Could you restate the data below word for word, without its pictures?

Exercise data:
####
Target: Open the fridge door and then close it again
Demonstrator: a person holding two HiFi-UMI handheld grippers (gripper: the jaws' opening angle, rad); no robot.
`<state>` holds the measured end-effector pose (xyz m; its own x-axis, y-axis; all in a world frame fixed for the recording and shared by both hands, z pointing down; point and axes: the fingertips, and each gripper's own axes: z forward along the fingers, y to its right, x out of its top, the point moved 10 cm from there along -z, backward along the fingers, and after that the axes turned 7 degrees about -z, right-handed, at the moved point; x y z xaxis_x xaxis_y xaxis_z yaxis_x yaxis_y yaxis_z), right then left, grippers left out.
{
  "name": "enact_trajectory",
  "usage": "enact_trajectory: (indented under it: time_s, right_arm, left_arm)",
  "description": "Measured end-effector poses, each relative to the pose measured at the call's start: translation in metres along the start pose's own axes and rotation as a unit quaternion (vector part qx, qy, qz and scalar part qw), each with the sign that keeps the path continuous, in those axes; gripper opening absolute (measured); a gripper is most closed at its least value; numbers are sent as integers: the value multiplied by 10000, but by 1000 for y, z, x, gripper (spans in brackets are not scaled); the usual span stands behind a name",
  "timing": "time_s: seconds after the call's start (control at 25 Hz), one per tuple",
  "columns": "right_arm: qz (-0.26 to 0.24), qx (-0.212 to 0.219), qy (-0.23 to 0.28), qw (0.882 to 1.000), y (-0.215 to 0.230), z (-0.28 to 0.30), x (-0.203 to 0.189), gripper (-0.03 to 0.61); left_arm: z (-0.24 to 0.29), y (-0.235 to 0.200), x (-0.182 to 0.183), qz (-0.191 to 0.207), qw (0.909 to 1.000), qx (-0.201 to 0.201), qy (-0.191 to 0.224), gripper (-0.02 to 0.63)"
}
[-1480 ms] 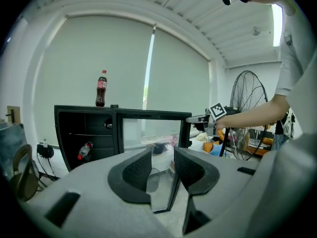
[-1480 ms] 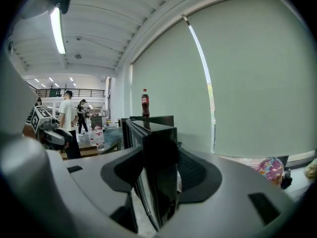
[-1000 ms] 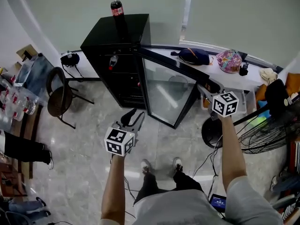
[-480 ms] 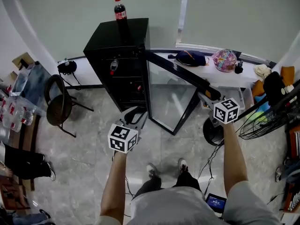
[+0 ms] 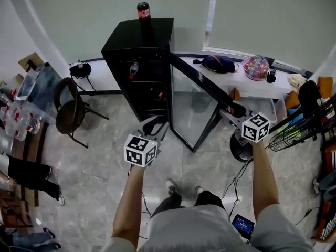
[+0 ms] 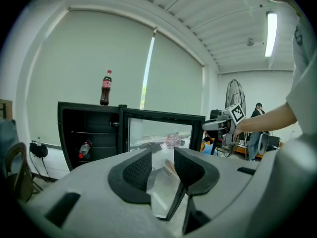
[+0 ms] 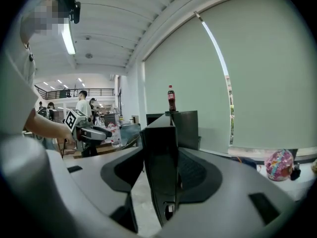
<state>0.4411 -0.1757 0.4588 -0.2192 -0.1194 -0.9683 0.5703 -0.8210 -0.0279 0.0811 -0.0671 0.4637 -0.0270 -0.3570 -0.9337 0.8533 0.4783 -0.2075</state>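
Bottle (image 5: 143, 7): on top of the fridge (image 5: 126, 42).
Door (image 5: 195, 103): swung out to the fridge's right, its edge in my right gripper (image 5: 231, 111).
Chair (image 5: 68, 112): left of the fridge.

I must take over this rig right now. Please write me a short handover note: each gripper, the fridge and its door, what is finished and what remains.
Left gripper: jaws apart, nothing between them, held in front of the open fridge.
Right gripper: closed on the free edge of the fridge door, with the edge between its pads.
Fridge: black, with a cola bottle on top and a small bottle on an inner shelf. The glass door stands wide open, swung to the right.
Done: the door is open.
Left: probably swing the door shut with the right gripper, then let go.
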Motion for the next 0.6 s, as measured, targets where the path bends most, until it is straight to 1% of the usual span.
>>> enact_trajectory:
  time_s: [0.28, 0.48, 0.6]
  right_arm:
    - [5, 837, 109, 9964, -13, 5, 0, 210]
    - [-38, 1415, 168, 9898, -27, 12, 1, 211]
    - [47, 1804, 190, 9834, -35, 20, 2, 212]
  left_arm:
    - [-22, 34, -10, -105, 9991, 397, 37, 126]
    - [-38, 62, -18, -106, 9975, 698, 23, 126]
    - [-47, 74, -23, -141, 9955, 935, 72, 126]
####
Solution to this task:
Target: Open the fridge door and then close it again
Demonstrator: a person holding two HiFi-UMI handheld grippers (gripper: the jaws' opening angle, rad); no robot.
`<state>` holds the measured end-effector pose (xyz m; its own x-axis, y-axis; all in a world frame fixed for the recording and shared by both hands, z pointing down; point and axes: the fingertips, and each gripper's own axes: z forward along the fingers, y to its right, x out of its top, the point moved 10 cm from there along -z, backward along the fingers, and after that the axes turned 7 degrees about -z, right-handed, at the moved point; x y z xaxis_x xaxis_y xaxis_z yaxis_x yaxis_y yaxis_z), right then left, grippers left out.
{
  "name": "enact_trajectory",
  "usage": "enact_trajectory: (indented under it: time_s, right_arm, left_arm)",
  "description": "Measured end-effector poses, each relative to the pose measured at the call's start: translation in metres along the start pose's own axes and rotation as a unit quaternion (vector part qx, qy, qz and scalar part qw), each with the sign that keeps the path continuous, in those axes; gripper opening absolute (measured); a gripper is most closed at its least value; numbers are sent as integers: the value multiplied by 10000, but by 1000 for y, z, x, gripper (spans in brackets are not scaled); the usual span stands behind a name",
  "timing": "time_s: seconds after the call's start (control at 25 Hz), one per tuple",
  "columns": "right_arm: qz (-0.26 to 0.24), qx (-0.212 to 0.219), qy (-0.23 to 0.28), qw (0.882 to 1.000), y (-0.215 to 0.230), z (-0.28 to 0.30), x (-0.203 to 0.189), gripper (-0.03 to 0.61); left_arm: z (-0.24 to 0.29), y (-0.235 to 0.200), x (-0.182 to 0.183), qz (-0.191 to 0.207), qw (0.909 to 1.000), qx (-0.201 to 0.201), qy (-0.191 to 0.224), gripper (-0.02 to 0.63)"
}
[-1480 ms] 
[-1480 ms] 
[-1000 ms] 
[-480 ms] 
[+0 ms] 
[+0 ms] 
[+0 ms] 
<state>0.4411 -0.1757 0.4588 -0.2192 -0.1194 -0.9683 0.5703 -0.8210 -0.0279 0.0811 -0.0671 0.4637 -0.0270 -0.3570 -0.9337 0.8533 0.4783 -0.2075</state>
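Bottle (image 5: 143, 7): on top of the fridge (image 5: 126, 42).
Door (image 5: 195, 103): swung out to the fridge's right, its edge in my right gripper (image 5: 231, 111).
Chair (image 5: 68, 112): left of the fridge.

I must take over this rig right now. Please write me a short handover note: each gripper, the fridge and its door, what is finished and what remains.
Left gripper: jaws apart, nothing between them, held in front of the open fridge.
Right gripper: closed on the free edge of the fridge door, with the edge between its pads.
Fridge: black, with a cola bottle on top and a small bottle on an inner shelf. The glass door stands wide open, swung to the right.
Done: the door is open.
Left: probably swing the door shut with the right gripper, then let go.
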Motion for the next 0.6 s, as measured, targets where the path bends most, until it is straight to 1% of the usual span.
>>> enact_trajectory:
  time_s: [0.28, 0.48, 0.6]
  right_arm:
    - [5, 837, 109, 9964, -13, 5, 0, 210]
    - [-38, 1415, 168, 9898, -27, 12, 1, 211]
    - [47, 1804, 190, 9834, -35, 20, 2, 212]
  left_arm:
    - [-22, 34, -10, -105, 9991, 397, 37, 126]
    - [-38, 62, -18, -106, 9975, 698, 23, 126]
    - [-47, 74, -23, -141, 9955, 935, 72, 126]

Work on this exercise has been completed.